◆ **Problem description**
The answer must be an exact transcription of the lines below from the first through the one containing "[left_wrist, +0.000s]", with the pictures left out; please add nothing else.

*** Block opens ***

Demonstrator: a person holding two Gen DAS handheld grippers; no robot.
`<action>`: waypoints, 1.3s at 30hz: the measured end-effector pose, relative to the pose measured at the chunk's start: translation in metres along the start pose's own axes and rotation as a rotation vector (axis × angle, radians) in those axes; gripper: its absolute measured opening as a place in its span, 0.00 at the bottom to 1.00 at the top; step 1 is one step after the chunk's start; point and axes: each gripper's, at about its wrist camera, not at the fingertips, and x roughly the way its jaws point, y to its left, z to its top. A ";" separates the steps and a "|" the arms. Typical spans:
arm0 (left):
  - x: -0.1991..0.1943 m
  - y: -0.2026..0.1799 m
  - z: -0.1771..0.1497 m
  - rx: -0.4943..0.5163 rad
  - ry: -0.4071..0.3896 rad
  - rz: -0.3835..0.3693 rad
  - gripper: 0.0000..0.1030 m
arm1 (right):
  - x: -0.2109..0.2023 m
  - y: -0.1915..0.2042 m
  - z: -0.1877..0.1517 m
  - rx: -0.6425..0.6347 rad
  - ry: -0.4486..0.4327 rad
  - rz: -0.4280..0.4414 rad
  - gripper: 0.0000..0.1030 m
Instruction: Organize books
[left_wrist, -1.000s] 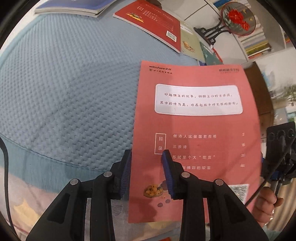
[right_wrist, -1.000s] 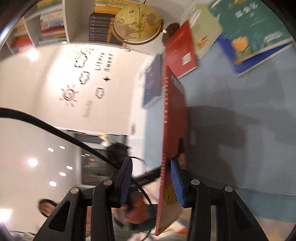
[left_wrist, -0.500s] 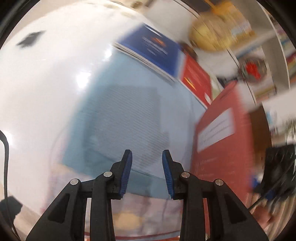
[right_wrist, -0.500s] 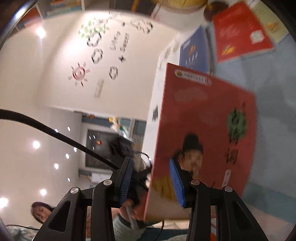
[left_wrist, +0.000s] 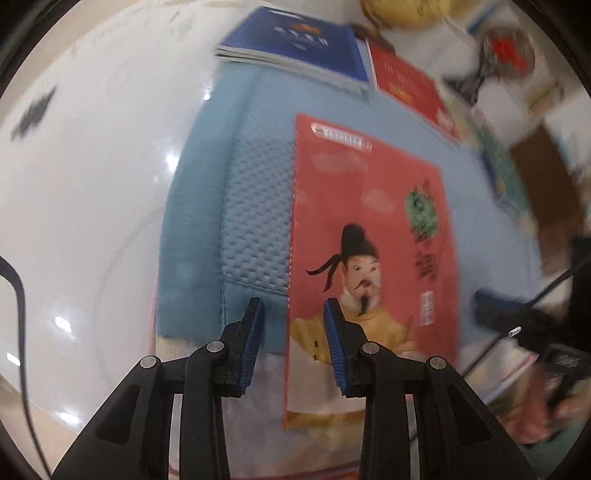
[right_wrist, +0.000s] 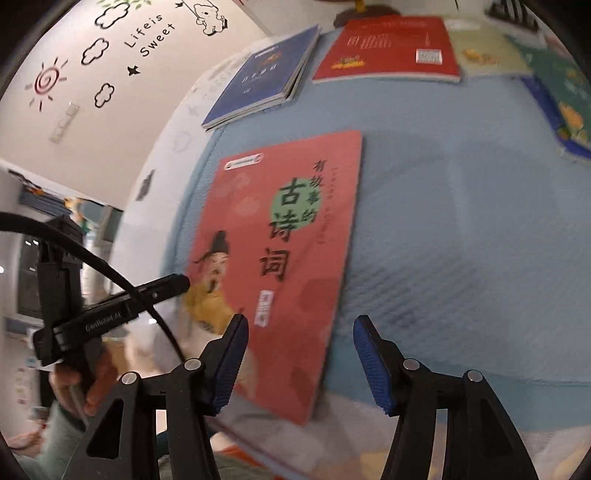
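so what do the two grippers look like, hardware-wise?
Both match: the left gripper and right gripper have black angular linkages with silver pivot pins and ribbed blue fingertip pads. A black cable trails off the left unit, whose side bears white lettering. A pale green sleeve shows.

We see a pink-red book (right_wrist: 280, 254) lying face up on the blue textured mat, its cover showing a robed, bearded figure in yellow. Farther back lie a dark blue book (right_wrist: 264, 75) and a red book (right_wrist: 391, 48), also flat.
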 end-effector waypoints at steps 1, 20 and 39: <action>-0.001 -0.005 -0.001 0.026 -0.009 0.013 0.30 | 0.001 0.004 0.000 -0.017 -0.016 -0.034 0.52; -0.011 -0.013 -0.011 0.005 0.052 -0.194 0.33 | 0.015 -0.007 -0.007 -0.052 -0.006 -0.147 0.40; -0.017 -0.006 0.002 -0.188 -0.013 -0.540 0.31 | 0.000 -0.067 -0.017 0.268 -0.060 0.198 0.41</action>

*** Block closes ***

◆ **Your response**
Demonstrator: a person holding two Gen DAS handheld grippers; no robot.
`<action>`: waypoints, 1.3s at 30hz: the measured end-effector pose, relative to the pose measured at the chunk's start: translation in metres along the start pose's own axes and rotation as a rotation vector (axis × angle, radians) in those axes; gripper: its absolute measured opening as a place in its span, 0.00 at the bottom to 1.00 at the top; step 1 is one step after the chunk's start; point and axes: each gripper's, at about its wrist camera, not at the fingertips, and x roughly the way its jaws point, y to its left, z to its top. A ";" separates the steps and a "|" the arms. Typical spans:
arm0 (left):
  - x: -0.1991..0.1943 m
  - y: -0.2026..0.1799 m
  - z: -0.1771..0.1497 m
  - rx: -0.4943..0.5163 rad
  - ry: -0.4071..0.3896 rad
  - rz: -0.3835..0.3693 rad
  - gripper: 0.0000..0.1030 m
arm1 (right):
  - x: -0.2109..0.2023 m
  - y: -0.1915..0.2042 m
  - z: -0.1877..0.1517 m
  - rx: -0.6425..0.6347 rad
  - ry: -0.4486..0.4327 rad
  - rz: -0.4280..0.4414 rad
  - gripper: 0.0000..0.1030 m
Instruction: Organize books
[left_wrist, -1.000s] 
[right_wrist, -1.000s] 
[left_wrist, -0.500s] 
[right_wrist, -0.500s] 
[left_wrist, +0.000s] 

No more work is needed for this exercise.